* **About this task**
Below is a set of entries; give all of them again exactly.

* **Records for this exercise**
|---|
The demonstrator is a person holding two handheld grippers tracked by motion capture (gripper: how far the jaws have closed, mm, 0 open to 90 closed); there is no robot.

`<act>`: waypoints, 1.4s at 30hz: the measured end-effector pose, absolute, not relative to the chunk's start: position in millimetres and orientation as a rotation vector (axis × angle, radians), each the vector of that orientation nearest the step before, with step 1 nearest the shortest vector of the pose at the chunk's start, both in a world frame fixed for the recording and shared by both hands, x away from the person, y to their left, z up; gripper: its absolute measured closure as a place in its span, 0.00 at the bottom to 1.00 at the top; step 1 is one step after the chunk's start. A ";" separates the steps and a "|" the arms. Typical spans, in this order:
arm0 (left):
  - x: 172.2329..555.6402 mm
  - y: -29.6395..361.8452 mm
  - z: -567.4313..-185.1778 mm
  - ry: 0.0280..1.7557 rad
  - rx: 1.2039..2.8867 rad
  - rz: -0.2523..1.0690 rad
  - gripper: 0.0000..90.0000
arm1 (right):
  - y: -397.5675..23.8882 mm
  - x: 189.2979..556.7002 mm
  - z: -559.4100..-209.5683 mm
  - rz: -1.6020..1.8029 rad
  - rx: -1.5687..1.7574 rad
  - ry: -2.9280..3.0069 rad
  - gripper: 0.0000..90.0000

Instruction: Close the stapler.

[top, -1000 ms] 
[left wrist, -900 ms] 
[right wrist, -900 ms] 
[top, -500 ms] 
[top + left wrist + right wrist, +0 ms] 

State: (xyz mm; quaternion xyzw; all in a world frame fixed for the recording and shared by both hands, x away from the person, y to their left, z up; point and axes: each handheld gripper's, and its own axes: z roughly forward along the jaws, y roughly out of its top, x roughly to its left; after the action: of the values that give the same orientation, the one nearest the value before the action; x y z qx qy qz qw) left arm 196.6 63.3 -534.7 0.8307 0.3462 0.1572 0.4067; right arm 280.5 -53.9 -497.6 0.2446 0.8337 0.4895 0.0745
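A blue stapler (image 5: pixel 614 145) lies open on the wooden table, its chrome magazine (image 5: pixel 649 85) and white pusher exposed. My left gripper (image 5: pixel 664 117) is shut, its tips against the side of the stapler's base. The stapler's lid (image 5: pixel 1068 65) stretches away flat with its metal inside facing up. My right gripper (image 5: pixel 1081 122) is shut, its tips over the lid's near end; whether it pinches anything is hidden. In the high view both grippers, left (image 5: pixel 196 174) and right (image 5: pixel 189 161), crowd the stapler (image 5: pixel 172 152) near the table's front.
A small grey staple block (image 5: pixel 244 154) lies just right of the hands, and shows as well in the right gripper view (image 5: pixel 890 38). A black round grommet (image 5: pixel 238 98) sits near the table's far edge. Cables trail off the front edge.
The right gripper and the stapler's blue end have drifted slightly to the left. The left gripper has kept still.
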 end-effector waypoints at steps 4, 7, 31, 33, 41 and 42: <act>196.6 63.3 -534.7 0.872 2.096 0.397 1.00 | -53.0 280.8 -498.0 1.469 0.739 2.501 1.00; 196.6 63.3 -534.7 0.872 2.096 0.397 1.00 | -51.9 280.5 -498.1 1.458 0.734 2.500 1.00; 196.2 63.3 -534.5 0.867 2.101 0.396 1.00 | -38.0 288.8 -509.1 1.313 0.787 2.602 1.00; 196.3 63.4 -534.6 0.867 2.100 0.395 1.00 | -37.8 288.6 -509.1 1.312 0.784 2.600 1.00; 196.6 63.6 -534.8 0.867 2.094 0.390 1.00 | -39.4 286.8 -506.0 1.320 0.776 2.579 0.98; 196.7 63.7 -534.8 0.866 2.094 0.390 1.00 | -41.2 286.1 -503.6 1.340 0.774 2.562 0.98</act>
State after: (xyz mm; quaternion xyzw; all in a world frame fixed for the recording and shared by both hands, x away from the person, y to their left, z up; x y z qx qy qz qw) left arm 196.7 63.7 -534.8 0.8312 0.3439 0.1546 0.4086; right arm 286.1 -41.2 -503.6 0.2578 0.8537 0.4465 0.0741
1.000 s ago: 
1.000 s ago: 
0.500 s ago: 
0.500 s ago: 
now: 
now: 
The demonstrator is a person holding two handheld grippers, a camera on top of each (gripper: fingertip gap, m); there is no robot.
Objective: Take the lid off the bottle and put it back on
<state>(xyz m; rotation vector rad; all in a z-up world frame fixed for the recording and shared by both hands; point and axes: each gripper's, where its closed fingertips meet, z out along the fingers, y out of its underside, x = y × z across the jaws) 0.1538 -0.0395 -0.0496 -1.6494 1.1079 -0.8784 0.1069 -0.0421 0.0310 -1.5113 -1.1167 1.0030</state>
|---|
* **Result for this task**
The demonstrator is a person holding two handheld grippers tracked by motion capture (gripper: how far the jaws have closed, mm, 0 open to 90 closed); there is no robot.

`<act>`: waypoints, 1.4s at 30hz: the measured end-effector pose, absolute, not relative to the chunk's start: position in millimetres and orientation as a rotation vector (axis × angle, radians), each the vector of that orientation nearest the step before, with step 1 nearest the shortest vector of the pose at the chunk's start, both in a world frame fixed for the recording and shared by both hands, x away from the person, y to their left, z up; gripper: its absolute measured closure as a place in its span, 0.00 at the bottom to 1.00 at the top; step 1 is one step after the chunk's start. A ";" separates the steps and a "|" the arms. Typical spans, in this order:
arm0 (left):
  - x: 172.2329..555.6402 mm
  - y: -29.6395..361.8452 mm
  - z: -567.4313..-185.1778 mm
  - ry: 0.0280..1.7557 rad
  - rx: 1.2039..2.8867 rad
  - rz: -0.2523..1.0690 rad
  - gripper: 0.0000..90.0000
arm1 (right):
  - y: -397.5675..23.8882 mm
  - x: 189.2979..556.7002 mm
  - z: -559.4100..-209.5683 mm
  - rz: -1.6020..1.8029 rad
  - rx: -1.5687..1.7574 rad
  - ry: -2.9280..3.0069 rad
  - gripper: 0.0000..90.0000

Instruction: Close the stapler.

[top, -1000 ms] 
[left wrist, -900 ms] 
[right wrist, -900 ms] 
[top, -500 ms] 
[top + left wrist + right wrist, +0 ms] 

State: (xyz mm; quaternion xyzw; all in a world frame fixed for the recording and shared by both hands, x away from the person, y to their left, z up; point and axes: each handheld gripper's, and its own axes: z roughly forward along the jaws, y roughly out of its top, x roughly to its left; after the action: of the values that give the same orientation, the one nearest the value before the action; x y z qx qy qz qw) left arm 196.6 63.3 -534.7 0.8307 0.3462 0.1572 0.4067; right arm 280.5 -53.9 -497.6 0.2446 0.8337 0.4895 0.0745
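A blue stapler (image 5: pixel 614 145) lies open on the wooden table, its chrome magazine (image 5: pixel 649 85) and white pusher exposed. My left gripper (image 5: pixel 664 117) is shut, its tips against the side of the stapler's base. The stapler's lid (image 5: pixel 1068 65) stretches away flat with its metal inside facing up. My right gripper (image 5: pixel 1081 122) is shut, its tips over the lid's near end; whether it pinches anything is hidden. In the high view both grippers, left (image 5: pixel 196 174) and right (image 5: pixel 189 161), crowd the stapler (image 5: pixel 172 152) near the table's front.
A small grey staple block (image 5: pixel 244 154) lies just right of the hands, and shows as well in the right gripper view (image 5: pixel 890 38). A black round grommet (image 5: pixel 238 98) sits near the table's far edge. Cables trail off the front edge.
The right gripper and the stapler's blue end have drifted slightly to the left. The left gripper has kept still.
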 end-effector waypoints at steps 4, 7, 31, 33, 41 and 42: <act>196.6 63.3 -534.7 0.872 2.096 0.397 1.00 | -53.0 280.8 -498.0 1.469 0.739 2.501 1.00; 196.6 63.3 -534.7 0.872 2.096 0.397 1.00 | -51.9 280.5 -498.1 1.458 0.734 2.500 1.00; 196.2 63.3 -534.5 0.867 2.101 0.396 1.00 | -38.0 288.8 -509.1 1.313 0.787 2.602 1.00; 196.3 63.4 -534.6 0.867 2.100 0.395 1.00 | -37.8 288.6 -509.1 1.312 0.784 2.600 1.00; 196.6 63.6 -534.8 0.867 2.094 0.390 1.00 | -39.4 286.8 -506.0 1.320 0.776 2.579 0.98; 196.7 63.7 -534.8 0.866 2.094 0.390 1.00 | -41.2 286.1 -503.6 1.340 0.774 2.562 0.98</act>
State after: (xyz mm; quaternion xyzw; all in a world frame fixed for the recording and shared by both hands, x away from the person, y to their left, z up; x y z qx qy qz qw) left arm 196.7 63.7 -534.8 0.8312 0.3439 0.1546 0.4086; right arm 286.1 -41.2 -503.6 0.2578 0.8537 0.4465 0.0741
1.000 s ago: 
1.000 s ago: 
0.500 s ago: 
0.500 s ago: 
now: 
now: 
The demonstrator is a person holding two handheld grippers, a camera on top of each (gripper: fingertip gap, m); there is no robot.
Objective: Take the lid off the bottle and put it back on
<state>(xyz m; rotation vector rad; all in a z-up world frame fixed for the recording and shared by both hands; point and axes: each gripper's, where its closed fingertips meet, z out along the fingers, y out of its underside, x = y × z across the jaws) 0.1538 -0.0395 -0.0496 -1.6494 1.1079 -0.8784 0.1069 -0.0421 0.0310 -1.5113 -1.1167 1.0030</state>

Nothing more belongs to this exercise.